1. Improper use of criminal background checks:

“… the EEOC is focusing on the use of criminal background checks in the hiring process, and specifically the alleged disparate impact on minorities of the use of felony conviction screening. The EEOC argues that an employer’s blanket policy not to hire any applicant with a felony conviction disproportionately impacts minorities who are arrested for and convicted of felonies at a greater rate than non-minorities, according to some studies.”

2. Power disparity in the workplace:

“The EEOC will increase its focus on the power disparity between employers and immigrant workers, specifically in the areas of human trafficking and sex harassment. The EEOC’s focus, occasionally in partnership with the U.S. Department of Justice, is on disparate pay, job segregation, harassment, discriminatory practices, particularly in the agricultural, restaurant (identified by the EEOC as the single largest source of sex harassment complaints) and textile industries.”

3. Gender discrimination:

“As an emerging issue, the EEOC has concluded that Title VII’s prohibition against discrimination ‘because of sex’ prohibits discrimination against lesbian, gay, bi-sexual and trans-gendered individuals.

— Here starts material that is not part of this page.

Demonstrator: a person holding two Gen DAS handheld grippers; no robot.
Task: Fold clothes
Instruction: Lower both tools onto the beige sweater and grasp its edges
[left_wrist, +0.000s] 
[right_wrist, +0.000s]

Most courts have disagreed, holding that Title VII only prohibits discrimination against LGBT individuals where the employer’s conduct reflects a sexual stereotype – i.e., the LGBT individual was subjected to discrimination because he/she did not meet traditional male/female stereotypes. Nevertheless, the EEOC will accept for processing and may pursue LGBT discrimination claims without regard to whether sex stereotyping is involved.”

In addition to those topics, continues Kolb:

“Mr. Lopez discussed the EEOC’s renewed focus on equal pay for women who perform the same tasks as men but are paid less, as well as retaliation against employees who complain about discrimination and racial harassment.”

The bottom line: the EEOC is watching. Don’t make them pay attention to your employment practices…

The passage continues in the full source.